**PROBLEM DESCRIPTION**
All lines in the material with the string "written" should be listed.

**PROVIDED DATA**
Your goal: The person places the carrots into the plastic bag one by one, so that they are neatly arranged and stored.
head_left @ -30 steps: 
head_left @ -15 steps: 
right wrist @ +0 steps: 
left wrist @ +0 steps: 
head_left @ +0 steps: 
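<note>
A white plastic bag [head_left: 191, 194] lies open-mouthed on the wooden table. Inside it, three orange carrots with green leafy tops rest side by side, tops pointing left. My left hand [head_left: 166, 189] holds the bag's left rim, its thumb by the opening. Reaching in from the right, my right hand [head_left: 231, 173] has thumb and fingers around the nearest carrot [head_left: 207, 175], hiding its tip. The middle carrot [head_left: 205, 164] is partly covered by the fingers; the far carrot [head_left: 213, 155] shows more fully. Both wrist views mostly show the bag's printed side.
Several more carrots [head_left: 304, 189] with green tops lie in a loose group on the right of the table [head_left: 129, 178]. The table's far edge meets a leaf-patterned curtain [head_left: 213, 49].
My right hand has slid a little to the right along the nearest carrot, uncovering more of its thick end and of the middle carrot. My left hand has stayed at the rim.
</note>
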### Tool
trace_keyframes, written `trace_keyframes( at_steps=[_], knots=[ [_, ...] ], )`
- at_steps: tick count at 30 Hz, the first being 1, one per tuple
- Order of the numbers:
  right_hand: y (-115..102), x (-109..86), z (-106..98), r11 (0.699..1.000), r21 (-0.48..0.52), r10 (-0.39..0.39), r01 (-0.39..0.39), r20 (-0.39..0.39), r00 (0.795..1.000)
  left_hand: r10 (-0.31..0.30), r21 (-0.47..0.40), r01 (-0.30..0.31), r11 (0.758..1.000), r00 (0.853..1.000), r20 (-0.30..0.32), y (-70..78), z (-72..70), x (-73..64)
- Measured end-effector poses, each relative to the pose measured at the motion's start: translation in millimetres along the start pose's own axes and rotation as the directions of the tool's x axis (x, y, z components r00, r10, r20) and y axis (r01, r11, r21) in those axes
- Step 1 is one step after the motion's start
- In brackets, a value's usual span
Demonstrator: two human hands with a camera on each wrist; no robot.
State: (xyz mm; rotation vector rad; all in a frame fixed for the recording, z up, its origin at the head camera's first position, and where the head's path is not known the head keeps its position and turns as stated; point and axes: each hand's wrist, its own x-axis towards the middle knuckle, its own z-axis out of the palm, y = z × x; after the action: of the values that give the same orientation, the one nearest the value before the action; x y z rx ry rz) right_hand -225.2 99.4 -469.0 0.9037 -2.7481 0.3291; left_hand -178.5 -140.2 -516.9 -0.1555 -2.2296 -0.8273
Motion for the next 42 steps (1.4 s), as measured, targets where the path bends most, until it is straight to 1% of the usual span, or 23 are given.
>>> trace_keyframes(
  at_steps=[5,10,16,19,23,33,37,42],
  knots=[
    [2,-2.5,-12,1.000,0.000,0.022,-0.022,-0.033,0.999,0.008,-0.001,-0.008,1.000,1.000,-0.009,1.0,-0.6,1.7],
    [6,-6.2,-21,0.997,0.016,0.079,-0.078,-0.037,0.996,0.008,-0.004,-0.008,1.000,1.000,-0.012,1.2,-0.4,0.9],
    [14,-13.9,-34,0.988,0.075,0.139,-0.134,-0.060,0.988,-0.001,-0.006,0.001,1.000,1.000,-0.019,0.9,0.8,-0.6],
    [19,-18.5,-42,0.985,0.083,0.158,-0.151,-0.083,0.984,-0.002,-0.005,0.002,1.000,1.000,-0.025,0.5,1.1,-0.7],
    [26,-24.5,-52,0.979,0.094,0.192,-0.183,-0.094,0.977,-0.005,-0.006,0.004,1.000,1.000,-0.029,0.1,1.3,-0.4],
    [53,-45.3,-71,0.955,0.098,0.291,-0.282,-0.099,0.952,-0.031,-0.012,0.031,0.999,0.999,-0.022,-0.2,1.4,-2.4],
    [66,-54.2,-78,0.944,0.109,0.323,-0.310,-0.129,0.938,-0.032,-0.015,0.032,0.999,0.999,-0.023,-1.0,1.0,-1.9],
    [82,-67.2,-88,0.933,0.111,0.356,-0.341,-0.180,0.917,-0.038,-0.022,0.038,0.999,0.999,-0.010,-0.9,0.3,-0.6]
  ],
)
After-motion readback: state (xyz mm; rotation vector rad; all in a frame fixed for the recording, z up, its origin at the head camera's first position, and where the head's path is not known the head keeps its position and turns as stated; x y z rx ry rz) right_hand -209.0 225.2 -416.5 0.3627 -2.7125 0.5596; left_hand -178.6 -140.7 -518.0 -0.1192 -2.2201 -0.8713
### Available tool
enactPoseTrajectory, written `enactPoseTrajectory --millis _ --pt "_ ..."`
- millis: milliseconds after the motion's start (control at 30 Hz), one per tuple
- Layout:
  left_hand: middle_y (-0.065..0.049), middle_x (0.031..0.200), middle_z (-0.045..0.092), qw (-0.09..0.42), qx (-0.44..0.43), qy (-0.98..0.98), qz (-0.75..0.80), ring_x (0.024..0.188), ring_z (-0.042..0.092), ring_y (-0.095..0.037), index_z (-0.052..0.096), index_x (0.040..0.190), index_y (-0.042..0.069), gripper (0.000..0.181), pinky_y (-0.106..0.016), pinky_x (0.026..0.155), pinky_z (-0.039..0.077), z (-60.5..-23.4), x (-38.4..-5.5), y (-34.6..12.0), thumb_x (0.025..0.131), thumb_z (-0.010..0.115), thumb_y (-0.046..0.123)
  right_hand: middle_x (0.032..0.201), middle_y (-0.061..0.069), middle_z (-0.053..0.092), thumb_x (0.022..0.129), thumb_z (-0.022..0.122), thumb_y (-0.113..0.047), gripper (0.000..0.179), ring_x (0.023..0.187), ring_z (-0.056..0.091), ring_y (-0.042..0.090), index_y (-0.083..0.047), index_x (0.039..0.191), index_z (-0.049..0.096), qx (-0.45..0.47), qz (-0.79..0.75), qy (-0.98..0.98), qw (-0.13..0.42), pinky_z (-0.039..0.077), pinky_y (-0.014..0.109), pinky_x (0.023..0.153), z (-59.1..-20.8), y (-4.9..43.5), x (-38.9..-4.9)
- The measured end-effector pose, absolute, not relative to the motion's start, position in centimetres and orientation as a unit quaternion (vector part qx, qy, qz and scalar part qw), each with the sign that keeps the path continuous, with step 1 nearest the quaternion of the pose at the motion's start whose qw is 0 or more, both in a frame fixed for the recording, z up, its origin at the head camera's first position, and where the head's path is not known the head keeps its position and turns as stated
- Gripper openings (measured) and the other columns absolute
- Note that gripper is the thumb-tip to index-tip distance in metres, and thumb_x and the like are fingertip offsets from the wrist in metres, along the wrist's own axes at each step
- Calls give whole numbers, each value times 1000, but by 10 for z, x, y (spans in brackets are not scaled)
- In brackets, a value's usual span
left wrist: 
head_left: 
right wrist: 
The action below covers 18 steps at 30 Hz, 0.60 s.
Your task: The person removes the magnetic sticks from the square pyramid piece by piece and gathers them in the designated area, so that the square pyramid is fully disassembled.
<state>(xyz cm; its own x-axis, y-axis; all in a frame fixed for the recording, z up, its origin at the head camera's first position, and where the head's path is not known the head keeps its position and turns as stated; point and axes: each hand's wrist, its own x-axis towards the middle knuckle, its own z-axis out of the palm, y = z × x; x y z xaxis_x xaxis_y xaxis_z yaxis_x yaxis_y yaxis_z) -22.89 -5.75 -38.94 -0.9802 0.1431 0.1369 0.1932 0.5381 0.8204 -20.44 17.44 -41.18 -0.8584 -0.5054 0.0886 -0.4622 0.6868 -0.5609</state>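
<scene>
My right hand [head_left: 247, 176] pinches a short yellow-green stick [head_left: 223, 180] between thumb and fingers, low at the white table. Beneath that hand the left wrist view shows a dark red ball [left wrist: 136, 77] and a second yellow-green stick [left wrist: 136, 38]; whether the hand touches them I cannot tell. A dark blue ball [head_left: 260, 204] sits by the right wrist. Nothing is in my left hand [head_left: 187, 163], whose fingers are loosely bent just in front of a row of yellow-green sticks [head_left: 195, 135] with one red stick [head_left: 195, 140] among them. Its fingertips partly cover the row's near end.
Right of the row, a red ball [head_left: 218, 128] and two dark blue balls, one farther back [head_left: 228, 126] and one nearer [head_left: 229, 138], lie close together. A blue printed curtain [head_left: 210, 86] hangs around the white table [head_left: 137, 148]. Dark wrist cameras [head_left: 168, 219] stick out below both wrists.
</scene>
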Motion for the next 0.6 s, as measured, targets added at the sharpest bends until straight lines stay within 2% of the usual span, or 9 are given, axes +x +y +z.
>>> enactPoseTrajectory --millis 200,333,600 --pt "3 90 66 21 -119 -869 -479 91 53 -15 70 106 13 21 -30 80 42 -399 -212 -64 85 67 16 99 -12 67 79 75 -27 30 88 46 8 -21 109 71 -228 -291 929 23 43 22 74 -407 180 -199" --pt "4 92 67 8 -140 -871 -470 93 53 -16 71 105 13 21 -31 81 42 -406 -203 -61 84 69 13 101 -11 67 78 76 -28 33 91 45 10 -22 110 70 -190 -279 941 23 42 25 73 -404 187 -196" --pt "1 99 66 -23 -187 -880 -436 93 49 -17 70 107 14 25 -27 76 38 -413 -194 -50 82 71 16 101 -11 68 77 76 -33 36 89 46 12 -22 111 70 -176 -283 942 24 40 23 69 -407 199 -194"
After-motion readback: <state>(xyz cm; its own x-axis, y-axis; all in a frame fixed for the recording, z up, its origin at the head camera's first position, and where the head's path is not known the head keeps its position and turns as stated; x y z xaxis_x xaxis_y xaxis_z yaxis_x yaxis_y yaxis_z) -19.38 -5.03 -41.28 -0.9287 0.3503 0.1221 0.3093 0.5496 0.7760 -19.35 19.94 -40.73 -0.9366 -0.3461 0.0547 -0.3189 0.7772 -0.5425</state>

**ANSWER TO THIS PROBLEM**
trace_keyframes, written `trace_keyframes( at_steps=[_], knots=[ [_, ...] ], )`
enactPoseTrajectory, written `enactPoseTrajectory --millis _ --pt "_ ..."`

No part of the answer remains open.